Thoughts on Uvalde
[I had something else cued up for today, but I don’t think I can stick with the plan in light of the news.]
It’s too early to be writing about this. That’s my feeling right now.
Too early. Too early to talk about something this horrible. Too easy to speak without reflection, without sufficient consideration of the right words, the right tone. Too early.
And yet I’m doing it now because I haven’t thought about anything else since I heard the news yesterday.
As soon as I heard, I was right back in mid-December 2012, when I heard the news of Sandy Hook while waiting with my then first grader (the same age as many of the kids who were murdered that day in their elementary school by a psychopath) for her bus.
Immediately too the fall of 2006 came back into my head, when that first grader was in just her second year on the planet and ten little girls in an Amish school two hours from our house were methodically shot in the head by another evil lunatic.
The utter predictability of such atrocities in contemporary America is only equaled by the certainty of the knee-jerk partisanship and vicious mudslinging political fighting they inevitably produce among too many of us. I have had some time as a partisan on this issue, and I regret to say that I was too often just as depressingly eager to inject overly certain political opinions and moral denunciations of those who disagreed with me into the public sphere in the aftermath of mass murders.
It is natural to respond to such things with what we believe—or hope—to be certainties. With assertions of what must be true, and of what will inevitably make things better and ensure that things like this do not happen again.
This happens on all sides. Some are driven by the horror to the impulse to do something. Something. Anything. Anything to make this go away, to stop this kind of thing from happening, to make time run backward and to bring those kids back to life and prevent this awful, awful thing from happening.
Others oppose the proposed actions of this first group, but assert their own certainties about how to master events just as assuredly.
This is all perfectly natural. We would not be human if we did not have the impulse to react this way, to want to grasp on to clarity and mastery in times of total chaos and the revelation of how little power we have to prevent the manifestation of depraved, monstrous evil.
I have thought a fair amount about the political philosophical, constitutional, policy, social science, and moral angles to gun violence. Certainly less than some, but much more than most, I think it is fair to say. I have debated with folks on both the left and the right, myself occupying various positions on either side over the past two decades, confidently competent in supporting whatever position I happened to be in at the moment with data and argument, as per my professional training and personal inclination.
But I’m not going to get into any of those arguments today.
Maybe later, when I think it might be appropriate. But not today.
I hope that’s not seen as a deflection, or an attempt to play sides (since it is at least arguable that one side in the debate has a demonstrably greater tendency to want not to talk about specifics in the immediate aftermath, perhaps for rhetorical reasons, perhaps because of a real sense that it’s not the time). It is not at all my intention to naturalize what has happened, though it is true that the deaths of children did not begin yesterday and that we have been facing that most dreadful of events for as long as we have been here.

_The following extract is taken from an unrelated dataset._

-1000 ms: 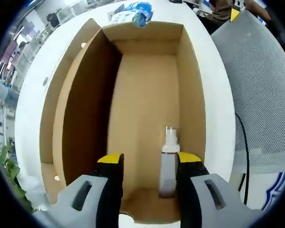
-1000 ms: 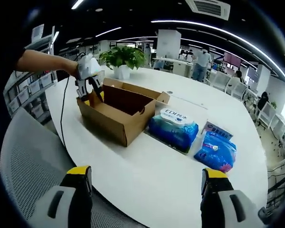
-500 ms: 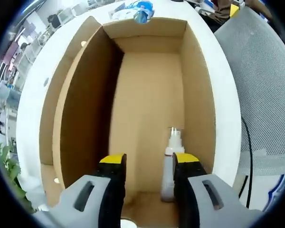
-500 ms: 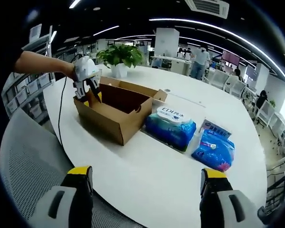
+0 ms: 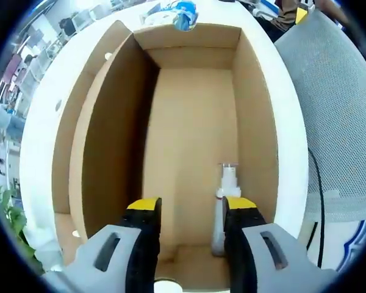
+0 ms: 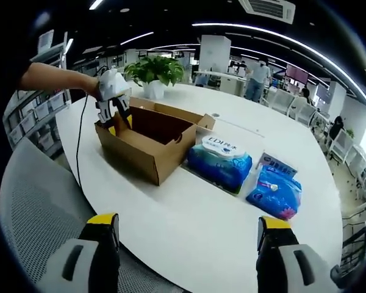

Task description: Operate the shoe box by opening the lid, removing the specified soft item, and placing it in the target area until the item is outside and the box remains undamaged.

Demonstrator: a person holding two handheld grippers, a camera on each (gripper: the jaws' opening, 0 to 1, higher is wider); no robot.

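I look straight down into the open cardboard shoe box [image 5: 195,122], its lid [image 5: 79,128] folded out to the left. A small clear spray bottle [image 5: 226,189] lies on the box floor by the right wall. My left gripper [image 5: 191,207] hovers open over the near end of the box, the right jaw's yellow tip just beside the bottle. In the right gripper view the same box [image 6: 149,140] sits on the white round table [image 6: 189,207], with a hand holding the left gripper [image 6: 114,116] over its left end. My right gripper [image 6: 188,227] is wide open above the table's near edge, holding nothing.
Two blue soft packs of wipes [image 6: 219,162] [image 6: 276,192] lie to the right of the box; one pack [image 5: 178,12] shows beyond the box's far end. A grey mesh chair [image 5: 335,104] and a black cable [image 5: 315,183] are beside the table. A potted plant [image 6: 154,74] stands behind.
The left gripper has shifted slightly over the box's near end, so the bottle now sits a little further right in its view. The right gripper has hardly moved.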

My refusal to talk politically about what happened is motivated by a commitment to those children and those who love them, none of whom I know, but whose grief is in at least some tempered way known to me because I have children and I know what the love a parent has for a child is and I have sometimes thought that most terrible thing parents, despite themselves, will sometimes be led by the intensity of their love to think: My God, what if my child were to be taken from me?
Today I just want to express my utter incomprehension at the idea that someone of my species can get to the point in life when it seems to make sense to do something like this. I can’t understand it. I admit I am almost certainly less motivated to try than I should be. It’s just that all my energy in such times goes to those innocents. Beings who do such things remove themselves from that category and from the claim on my compassion. I want only to do what I can to contribute to the project of protecting all of us as much as we can be protected against such beings and such acts. If there is understanding of them to be had, that must come later.
I want to use my chosen craft to give myself some spiritual space in which to try to sublimate the rage and the despair I’m feeling into something of some potential utility. To perhaps bring some of you along with me in this quest to find a way to approach this unapproachable reality.
Perhaps not to make sense of it, as it may elude sense.
And not to avoid it, or to habituate to it, or harden myself to it. Certainly not that.
But to find a way to do what I must do and what all of us still here must do, even those people for whom I feel infinite compassion at present because they will never see their children again: to go on, as we must, and to do so with love in our hearts.
However impossible it may seem to do that right now.
Music is, among its many other functions, a tool for processing grief, at least in my own experience. It is closer to the reality of the world, in the view of the philosopher Arthur Schopenhauer, than all the evidence our senses give us of that world during most of our waking lives. I find it invaluable in moments like this, as in all the other moments of my existence.
Here are two pieces I’ve been listening to today to try to grapple with the enormity of all of this.
Mahler’s Kindertotenlieder (Songs on the Death of Children), one of the most profound documents art has given us to help us cope with such things. The indescribably moving lyrics can be found here.
Chris Cornell’s I Promise It’s Not Goodbye (lyrics by Rory Dela Rosa)—the backstory is in the YouTube notes, a heartbreaking love story of a father and his dying child).